Every line below should be copied exactly; drop the pictures.

(The data)

════════════════

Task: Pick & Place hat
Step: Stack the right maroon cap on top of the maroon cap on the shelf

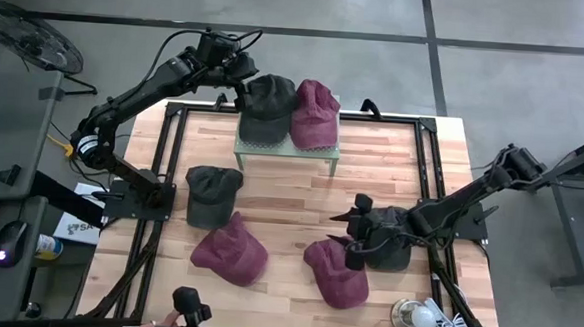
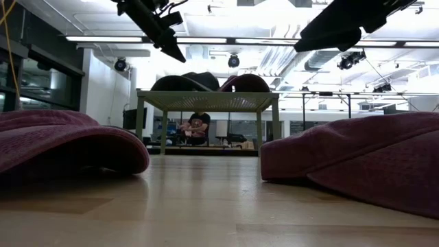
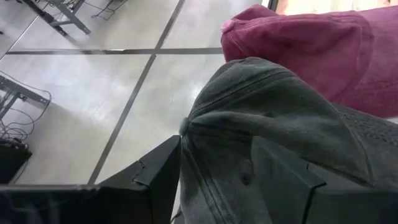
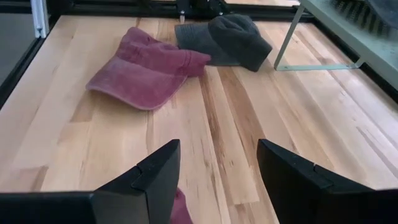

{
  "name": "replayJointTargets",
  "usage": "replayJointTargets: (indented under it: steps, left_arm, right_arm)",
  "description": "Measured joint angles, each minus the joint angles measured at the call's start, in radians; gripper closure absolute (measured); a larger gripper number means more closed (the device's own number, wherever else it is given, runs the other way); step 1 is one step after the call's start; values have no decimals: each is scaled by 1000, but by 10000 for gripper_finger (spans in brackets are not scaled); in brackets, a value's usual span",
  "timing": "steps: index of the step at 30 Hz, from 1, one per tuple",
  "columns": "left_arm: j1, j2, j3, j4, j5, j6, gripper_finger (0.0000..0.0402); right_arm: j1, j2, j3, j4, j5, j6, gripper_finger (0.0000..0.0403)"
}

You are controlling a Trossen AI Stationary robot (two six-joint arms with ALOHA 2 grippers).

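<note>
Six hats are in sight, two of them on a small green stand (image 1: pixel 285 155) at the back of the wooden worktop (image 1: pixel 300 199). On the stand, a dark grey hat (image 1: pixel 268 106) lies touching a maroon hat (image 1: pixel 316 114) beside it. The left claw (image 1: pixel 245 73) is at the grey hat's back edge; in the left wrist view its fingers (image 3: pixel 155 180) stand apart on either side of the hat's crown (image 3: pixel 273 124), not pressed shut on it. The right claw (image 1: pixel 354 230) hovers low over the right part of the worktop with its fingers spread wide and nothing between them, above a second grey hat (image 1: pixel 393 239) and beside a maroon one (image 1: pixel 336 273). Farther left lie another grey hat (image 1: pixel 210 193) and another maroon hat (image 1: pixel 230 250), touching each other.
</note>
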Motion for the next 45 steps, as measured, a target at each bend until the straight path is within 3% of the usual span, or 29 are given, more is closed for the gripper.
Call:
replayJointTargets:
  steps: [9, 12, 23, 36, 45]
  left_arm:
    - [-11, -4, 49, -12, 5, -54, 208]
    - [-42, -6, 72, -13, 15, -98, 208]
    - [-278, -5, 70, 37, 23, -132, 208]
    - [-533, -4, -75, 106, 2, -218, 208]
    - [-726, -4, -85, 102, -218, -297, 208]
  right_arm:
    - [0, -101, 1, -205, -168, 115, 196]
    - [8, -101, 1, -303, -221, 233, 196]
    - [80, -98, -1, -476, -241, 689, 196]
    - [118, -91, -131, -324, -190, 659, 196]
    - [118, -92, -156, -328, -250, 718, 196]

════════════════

(Exercise solution)
Task: Pick & Place hat
Step: Stack the right maroon cap on top of the maroon cap on the shelf


{
  "name": "replayJointTargets",
  "usage": "replayJointTargets: (indented under it: steps, left_arm, right_arm)",
  "description": "Measured joint angles, each minus the joint angles measured at the call's start, in radians; gripper closure absolute (measured); a larger gripper number means more closed (the device's own number, wherever else it is given, runs the other way); step 1 is one step after the call's start; values have no decimals: each is scaled by 1000, but by 10000 for gripper_finger (spans in brackets are not scaled); in brackets, a value's usual span",
  "timing": "steps: index of the step at 30 Hz, from 1, one per tuple",
  "columns": "left_arm: j1, j2, j3, j4, j5, j6, gripper_finger (0.0000..0.0402); right_arm: j1, j2, j3, j4, j5, j6, gripper_finger (0.0000..0.0403)"
}

You are controlling a Trossen AI Stationary robot (two six-joint arms with ALOHA 2 grippers).

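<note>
Six hats are in sight, two of them on a small green stand (image 1: pixel 285 155) at the back of the wooden worktop (image 1: pixel 300 199). On the stand, a dark grey hat (image 1: pixel 268 106) lies touching a maroon hat (image 1: pixel 316 114) beside it. The left claw (image 1: pixel 245 73) is at the grey hat's back edge; in the left wrist view its fingers (image 3: pixel 155 180) stand apart on either side of the hat's crown (image 3: pixel 273 124), not pressed shut on it. The right claw (image 1: pixel 354 230) hovers low over the right part of the worktop with its fingers spread wide and nothing between them, above a second grey hat (image 1: pixel 393 239) and beside a maroon one (image 1: pixel 336 273). Farther left lie another grey hat (image 1: pixel 210 193) and another maroon hat (image 1: pixel 230 250), touching each other.
</note>
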Motion for the next 45 steps, as measured, a target at each bend until the straight path is within 3% of the usual span, or 29 are given, more is closed for the gripper.
Call:
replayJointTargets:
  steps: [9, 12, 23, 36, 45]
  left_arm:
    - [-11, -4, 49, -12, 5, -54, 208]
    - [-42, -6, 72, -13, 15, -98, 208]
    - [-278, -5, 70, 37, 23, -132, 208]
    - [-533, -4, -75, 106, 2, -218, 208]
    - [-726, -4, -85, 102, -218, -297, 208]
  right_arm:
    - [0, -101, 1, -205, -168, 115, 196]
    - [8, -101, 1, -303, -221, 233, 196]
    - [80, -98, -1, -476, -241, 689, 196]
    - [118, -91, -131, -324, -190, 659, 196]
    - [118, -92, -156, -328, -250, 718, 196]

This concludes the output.